> ASSIGNED TASK: Given the material below, output exactly the lines from the line with "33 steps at" to the line with "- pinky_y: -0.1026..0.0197", both ends included, and no other lines.

> RECORDS PROVIDED:
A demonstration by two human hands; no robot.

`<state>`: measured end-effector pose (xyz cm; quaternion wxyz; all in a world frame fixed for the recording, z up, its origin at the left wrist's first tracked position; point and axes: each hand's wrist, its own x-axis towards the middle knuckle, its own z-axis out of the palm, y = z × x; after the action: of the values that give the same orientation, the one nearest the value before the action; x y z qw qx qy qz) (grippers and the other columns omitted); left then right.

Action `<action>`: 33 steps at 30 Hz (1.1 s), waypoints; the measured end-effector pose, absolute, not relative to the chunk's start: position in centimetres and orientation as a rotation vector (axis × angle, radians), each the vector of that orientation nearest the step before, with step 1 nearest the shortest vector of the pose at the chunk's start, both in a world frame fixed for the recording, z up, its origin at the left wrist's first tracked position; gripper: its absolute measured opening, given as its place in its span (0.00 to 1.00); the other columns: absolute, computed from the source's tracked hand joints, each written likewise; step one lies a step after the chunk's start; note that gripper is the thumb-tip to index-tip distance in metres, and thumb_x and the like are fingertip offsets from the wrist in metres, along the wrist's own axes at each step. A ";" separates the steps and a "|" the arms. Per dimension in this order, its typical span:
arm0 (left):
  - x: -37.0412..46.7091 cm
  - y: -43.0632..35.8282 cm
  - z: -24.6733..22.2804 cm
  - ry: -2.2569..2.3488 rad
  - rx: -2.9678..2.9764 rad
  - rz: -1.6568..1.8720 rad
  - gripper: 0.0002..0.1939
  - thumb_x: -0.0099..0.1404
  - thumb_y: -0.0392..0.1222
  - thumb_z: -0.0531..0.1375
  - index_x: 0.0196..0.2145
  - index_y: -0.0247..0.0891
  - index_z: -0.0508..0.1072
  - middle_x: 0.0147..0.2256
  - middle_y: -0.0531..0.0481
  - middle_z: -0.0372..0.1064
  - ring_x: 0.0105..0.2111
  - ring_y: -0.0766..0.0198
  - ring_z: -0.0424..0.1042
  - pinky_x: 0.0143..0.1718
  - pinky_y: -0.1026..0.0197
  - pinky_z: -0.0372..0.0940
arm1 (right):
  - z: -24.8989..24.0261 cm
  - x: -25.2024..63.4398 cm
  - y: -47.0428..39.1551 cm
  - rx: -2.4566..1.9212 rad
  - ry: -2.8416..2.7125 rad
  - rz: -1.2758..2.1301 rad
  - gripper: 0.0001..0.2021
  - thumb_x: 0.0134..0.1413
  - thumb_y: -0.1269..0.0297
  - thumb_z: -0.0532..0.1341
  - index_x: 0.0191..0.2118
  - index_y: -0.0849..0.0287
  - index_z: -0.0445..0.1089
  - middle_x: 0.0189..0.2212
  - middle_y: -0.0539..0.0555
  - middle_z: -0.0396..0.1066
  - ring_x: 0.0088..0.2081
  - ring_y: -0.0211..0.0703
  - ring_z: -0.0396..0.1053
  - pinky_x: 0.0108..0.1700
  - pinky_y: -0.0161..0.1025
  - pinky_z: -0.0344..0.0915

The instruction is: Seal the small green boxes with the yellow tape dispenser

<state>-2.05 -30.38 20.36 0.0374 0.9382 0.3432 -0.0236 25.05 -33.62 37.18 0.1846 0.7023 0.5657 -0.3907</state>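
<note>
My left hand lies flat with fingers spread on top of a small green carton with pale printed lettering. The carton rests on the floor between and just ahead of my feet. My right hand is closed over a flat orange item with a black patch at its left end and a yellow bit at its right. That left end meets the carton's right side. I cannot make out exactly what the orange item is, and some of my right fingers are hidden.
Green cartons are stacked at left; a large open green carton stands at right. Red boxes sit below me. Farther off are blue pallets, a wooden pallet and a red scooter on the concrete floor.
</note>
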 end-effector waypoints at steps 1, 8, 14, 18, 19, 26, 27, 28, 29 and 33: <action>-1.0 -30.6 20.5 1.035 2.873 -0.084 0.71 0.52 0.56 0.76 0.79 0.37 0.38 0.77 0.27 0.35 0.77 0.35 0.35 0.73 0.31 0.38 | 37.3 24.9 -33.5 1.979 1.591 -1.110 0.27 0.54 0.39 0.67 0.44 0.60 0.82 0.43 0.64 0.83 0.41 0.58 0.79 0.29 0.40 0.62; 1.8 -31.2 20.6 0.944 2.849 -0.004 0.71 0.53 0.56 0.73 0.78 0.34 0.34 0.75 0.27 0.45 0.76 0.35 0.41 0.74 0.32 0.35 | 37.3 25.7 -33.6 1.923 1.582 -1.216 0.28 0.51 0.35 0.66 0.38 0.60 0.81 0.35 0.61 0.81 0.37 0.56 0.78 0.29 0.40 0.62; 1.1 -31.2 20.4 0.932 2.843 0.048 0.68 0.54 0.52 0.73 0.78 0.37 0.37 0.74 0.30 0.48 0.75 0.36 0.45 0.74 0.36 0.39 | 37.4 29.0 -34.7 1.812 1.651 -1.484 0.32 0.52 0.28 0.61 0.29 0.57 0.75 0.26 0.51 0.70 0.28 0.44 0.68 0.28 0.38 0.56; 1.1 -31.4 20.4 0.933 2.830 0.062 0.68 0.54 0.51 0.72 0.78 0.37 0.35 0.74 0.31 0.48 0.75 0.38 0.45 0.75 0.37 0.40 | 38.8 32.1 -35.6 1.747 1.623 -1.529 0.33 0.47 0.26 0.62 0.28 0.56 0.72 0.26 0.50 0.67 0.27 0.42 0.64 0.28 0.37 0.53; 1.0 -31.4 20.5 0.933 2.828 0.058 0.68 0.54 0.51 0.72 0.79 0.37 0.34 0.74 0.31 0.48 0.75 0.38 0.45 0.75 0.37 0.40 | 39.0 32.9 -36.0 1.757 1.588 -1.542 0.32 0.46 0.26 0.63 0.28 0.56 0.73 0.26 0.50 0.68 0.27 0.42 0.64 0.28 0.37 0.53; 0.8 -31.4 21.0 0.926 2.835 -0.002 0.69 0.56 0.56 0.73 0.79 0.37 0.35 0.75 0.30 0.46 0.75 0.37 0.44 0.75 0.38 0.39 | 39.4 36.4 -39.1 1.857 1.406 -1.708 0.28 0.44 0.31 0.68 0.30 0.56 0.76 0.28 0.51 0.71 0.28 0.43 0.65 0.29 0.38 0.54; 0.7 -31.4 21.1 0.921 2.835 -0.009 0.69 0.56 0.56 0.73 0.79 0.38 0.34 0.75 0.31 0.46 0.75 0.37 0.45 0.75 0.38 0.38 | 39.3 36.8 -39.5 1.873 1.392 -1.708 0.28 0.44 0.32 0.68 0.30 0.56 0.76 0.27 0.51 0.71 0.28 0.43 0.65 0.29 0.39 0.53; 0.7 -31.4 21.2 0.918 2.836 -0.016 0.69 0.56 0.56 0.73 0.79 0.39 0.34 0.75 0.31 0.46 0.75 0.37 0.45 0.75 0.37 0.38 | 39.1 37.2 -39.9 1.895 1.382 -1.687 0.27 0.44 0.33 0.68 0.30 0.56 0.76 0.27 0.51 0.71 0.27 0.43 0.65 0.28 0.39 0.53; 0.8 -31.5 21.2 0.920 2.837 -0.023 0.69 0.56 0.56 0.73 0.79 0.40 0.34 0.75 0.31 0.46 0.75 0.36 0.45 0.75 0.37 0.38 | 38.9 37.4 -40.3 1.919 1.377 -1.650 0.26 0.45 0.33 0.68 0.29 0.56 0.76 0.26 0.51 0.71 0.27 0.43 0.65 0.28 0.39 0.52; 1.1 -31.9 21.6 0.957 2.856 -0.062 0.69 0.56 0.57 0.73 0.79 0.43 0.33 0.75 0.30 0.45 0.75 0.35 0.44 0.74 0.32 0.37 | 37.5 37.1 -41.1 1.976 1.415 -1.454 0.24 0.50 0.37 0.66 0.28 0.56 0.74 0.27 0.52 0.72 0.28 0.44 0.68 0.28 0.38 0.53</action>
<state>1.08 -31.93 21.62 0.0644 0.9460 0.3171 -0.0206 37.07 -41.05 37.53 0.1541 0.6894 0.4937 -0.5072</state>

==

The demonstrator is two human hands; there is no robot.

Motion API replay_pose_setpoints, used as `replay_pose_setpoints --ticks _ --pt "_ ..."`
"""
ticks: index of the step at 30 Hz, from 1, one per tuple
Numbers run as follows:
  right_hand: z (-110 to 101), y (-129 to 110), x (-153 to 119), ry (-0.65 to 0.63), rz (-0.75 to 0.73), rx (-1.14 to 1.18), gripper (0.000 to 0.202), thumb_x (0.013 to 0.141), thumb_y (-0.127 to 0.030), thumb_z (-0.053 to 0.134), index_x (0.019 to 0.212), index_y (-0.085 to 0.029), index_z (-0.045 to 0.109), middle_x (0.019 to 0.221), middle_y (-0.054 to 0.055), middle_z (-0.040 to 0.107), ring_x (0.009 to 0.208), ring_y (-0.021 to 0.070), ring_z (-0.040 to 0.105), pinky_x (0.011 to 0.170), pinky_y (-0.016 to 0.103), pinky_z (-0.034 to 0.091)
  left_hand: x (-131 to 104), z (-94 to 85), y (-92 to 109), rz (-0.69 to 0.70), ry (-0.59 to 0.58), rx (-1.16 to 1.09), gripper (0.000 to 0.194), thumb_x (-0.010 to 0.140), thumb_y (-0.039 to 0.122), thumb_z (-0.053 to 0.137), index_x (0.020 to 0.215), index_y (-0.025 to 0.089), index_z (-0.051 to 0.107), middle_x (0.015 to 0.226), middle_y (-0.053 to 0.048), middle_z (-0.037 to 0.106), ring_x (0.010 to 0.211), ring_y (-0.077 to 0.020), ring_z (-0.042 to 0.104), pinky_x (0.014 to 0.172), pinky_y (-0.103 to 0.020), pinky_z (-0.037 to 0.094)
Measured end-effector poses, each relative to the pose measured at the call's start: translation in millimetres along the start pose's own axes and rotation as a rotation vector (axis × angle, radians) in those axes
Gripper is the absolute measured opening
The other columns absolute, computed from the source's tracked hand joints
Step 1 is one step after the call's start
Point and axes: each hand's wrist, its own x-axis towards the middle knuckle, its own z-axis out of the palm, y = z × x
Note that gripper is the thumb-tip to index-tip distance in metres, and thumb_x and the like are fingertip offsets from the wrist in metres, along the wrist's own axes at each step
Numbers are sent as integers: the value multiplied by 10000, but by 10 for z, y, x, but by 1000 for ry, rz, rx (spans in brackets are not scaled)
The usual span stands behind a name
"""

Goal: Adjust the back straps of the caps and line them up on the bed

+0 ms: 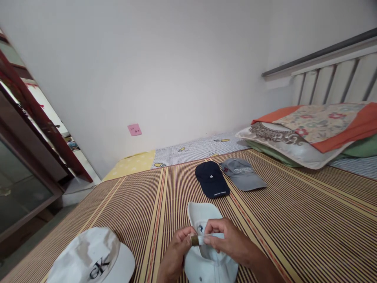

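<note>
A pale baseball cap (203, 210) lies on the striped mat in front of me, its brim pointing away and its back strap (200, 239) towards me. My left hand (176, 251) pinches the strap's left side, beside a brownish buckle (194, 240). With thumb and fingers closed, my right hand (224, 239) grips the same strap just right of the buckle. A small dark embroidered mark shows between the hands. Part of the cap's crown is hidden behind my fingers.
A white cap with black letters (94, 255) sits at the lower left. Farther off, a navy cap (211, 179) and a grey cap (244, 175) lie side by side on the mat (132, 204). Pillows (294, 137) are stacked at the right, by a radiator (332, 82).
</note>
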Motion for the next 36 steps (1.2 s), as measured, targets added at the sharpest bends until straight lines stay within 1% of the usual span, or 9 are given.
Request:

> SOLUTION FOR THIS TASK:
Action `<action>`: 33 steps at 30 Hz (1.1 s), waypoints; the measured end-effector pose, absolute, not relative to the chunk's start: position in centimetres and orientation as a rotation vector (axis × angle, radians), each the vector of that orientation nearest the step before, with step 1 nearest the shortest vector of the pose at the chunk's start, both in a world frame fixed for the recording, z up, its origin at the left wrist's first tracked position; gripper: its absolute measured opening, given as its place in its span (0.00 to 1.00); the other columns: absolute, computed from the source's tracked hand joints, each written likewise; step one lies a step after the chunk's start; note that gripper is the thumb-tip to index-tip distance in metres, and thumb_x and the like are fingertip offsets from the wrist in metres, along the wrist's own axes at each step. A ";" separates the steps and a "|" the arms. Per dimension in this order, its typical span:
arm0 (left):
  - x: -37.0412..46.7091 cm
  - y: -43.0632..35.8282 cm
  - z: -24.6733..22.2804 cm
  - ry: -2.2569..2.3488 rad
  - rx: -2.9678..2.9764 rad
  - rz: -1.6568..1.8720 rad
  - gripper: 0.0002..0.1939
  - thumb_x: -0.0099..0.1404
  - thumb_y: -0.0392..0.1222
  - thumb_z: -0.0531..0.1375
  - index_x: 0.0196..0.2145
  - index_y: -0.0247..0.0891
  - index_z: -0.0508..0.1072
  - middle_x: 0.0147..0.2256
  - middle_y: -0.0531..0.0481
  - middle_z: -0.0372..0.1064
  - ring_x: 0.0105..0.2111
  - ring_y: -0.0766..0.0198
  - ring_z: -0.0424..0.1042
  - pinky_x: 0.0143..0.1718
  - pinky_y: -0.1026..0.0197

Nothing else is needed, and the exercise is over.